In mijn geval betekent dat, dat ik mijn prothesewerk voor de helft van mijn gehanteerde tarief moet gaan leveren. Omdat dat de kostprijs is, kan ik net zo goed niets doen”. Zo, die zit, dacht ik. Maar mijn frustratiepijl schoot weer omhoog. De bolleman leek zienderogen gerustgesteld. “Is dat alles?,” zei hij gemelijk. Ik was verbaasd en geërgerd tegelijk. Die man was helemaal niet verontwaardigd! Ik had zo gehoopt op een bondgenoot. Maar niets van dat alles. De man boog zich vertrouwelijk voorover. “Dokter”, zei hij met de zekerheid van een overwinnaar, “zoals u weet moet ik alles zelf betalen. Ik heb niets te maken met verzekeringen en zo. Wilt u voor mij twee kunstgebitten maken? Ik hoef daar maar een van te hebben. De tweede mag u weggooien!”. “U bedoelt”, sputterde ik, “één halen, twee betalen?”. De bolleman keek geamuseerd naar zijn zwarte aardenagels en knikte.
Heremetijd
(naar een waar gebeurd verhaal van tandarts J. Glas (†) te Heemstede)
Beste Collega,
Het was najaar. Ik was hout aan ’t hakken in mijn tuintje.

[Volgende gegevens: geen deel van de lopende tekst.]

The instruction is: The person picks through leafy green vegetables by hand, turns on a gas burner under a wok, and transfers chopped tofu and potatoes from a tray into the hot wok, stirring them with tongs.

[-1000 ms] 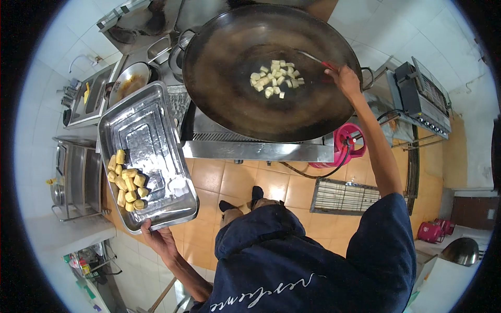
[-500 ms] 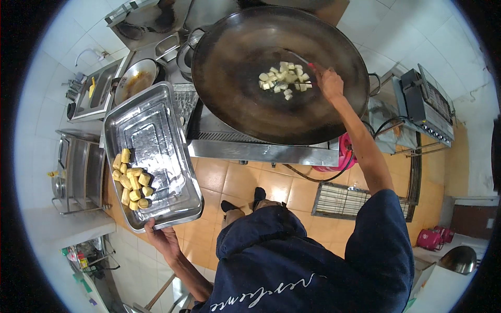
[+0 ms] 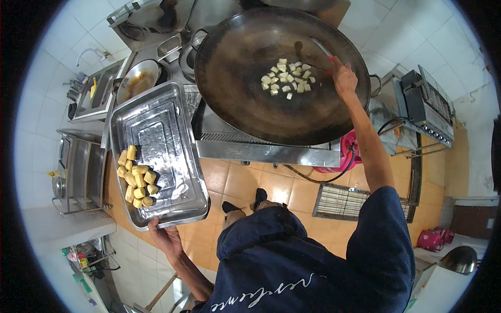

Dit was bitter noodzaak, want levend in een huisje in het Zeegser Bos met… alleen een houtkachel moet men zich wel op de winter voorbereiden. En opeens… Hij kwam uit het niets. Een oude man – door het leven gebogen, leunend op een afgevallen boomtak hing hij over het houten hek.
“Dag, meneer! Mag ik U iets vragen?”
“Ja, natuurlijk”, antwoordde ik en legde mijn bijl neer.
“Weet U, ik heb niet geleerd. Ik kan noch lezen noch schrijven, maar ik maak me zorgen.”
“Waarover”, vroeg ik benieuwd.
“Ach”, zei hij, “kijk, de wereld ziet er in mijn ogen somber uit. U vindt het misschien raar als ik het zeg, maar ik vergelijk mensen vaak met bomen.”
Nou dat wordt spannend, dacht ik. En zo moet mijn blik ook zijn geweest, want hij ging door: “Als men de zijscheuten van bomen afhakt, groeien ze sneller de hoogte in en… men doet dat ook wel uit eigenbelang, voor geld.
En datzelfde zie ik ook bij mensen gebeuren. We sturen kinderen naar school en ze leren daardoor niets meer over het leven… en dan hakken ze er nog meer zijtakken af doordat ze gaan studeren.
Het spijt me dat ik het zeg, maar ik ben bang dat we kinderen te snel omhoog laten groeien en daar maak ik me zorgen over.”
Ik was totaal met stomheid geslagen.
Ik moet er met mijn mond open van verbazing erg stom hebben uitgezien.
Voordat ik een woord kon uitbrengen zei hij: “Dank U wel meneer, dat ik U mocht verhalen. Maar ik denk wel dat alles goed is wat er is, anders was het er niet”, voegde hij er nog achteraan, terwijl hij zijn door de natuur al verstoten materie weer ter hand pakte en wegstrompelde.
Daar stond ik dan, doktor in de weet niet kunde…
Ik zou in mijn leven nog vele oude wijzen tegenkomen.
Ze hadden geen van allen geleerd, maar wel het echte leven gezien en hadden daar meer over te verhalen dan de afgehakte boom kon vertellen.